## Task details:
Take the data below. Output it exactly from its first line through the line containing "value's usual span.".

## Supplied material:
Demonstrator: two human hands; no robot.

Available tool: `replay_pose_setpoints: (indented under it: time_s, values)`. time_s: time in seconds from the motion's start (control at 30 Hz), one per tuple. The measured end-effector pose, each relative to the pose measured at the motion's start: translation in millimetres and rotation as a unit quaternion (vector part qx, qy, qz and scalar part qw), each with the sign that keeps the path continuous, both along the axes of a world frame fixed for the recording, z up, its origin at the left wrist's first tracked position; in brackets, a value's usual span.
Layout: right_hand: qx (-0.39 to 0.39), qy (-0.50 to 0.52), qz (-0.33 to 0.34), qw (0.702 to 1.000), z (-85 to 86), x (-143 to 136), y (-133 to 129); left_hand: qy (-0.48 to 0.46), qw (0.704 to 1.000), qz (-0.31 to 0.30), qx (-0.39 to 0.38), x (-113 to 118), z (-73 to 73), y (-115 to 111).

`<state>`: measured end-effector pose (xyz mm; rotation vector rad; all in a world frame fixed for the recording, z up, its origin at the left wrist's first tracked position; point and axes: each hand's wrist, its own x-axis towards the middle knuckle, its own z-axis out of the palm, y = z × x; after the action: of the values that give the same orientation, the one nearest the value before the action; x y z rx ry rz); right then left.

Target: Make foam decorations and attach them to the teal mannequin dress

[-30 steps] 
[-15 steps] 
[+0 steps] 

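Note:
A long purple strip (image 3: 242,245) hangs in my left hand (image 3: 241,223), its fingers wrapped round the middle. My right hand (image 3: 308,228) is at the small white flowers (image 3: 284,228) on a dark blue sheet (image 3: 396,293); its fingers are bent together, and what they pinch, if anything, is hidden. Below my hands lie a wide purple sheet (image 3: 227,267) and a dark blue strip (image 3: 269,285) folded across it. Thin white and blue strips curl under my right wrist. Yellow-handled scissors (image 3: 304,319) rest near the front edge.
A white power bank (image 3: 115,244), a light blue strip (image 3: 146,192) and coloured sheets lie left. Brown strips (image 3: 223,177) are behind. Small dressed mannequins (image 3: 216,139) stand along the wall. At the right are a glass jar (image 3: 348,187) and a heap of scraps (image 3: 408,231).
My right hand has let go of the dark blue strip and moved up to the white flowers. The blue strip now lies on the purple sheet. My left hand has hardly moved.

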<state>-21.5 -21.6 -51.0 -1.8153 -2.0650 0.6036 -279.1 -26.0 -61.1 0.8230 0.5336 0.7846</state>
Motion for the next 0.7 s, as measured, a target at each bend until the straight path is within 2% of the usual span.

## Answer for the task:
Demonstrator: two human hands; no robot.

Available tool: `replay_pose_setpoints: (indented under it: time_s, values)`. time_s: time in seconds from the motion's start (control at 30 Hz), one per tuple. The measured end-effector pose, each relative to the pose measured at the motion's start: translation in millimetres and rotation as a unit quaternion (vector part qx, qy, qz and scalar part qw), each with the sign that keeps the path continuous, both along the axes of a world frame fixed for the recording, z up, its origin at the left wrist's first tracked position; in brackets, a value's usual span.

This is the complete answer.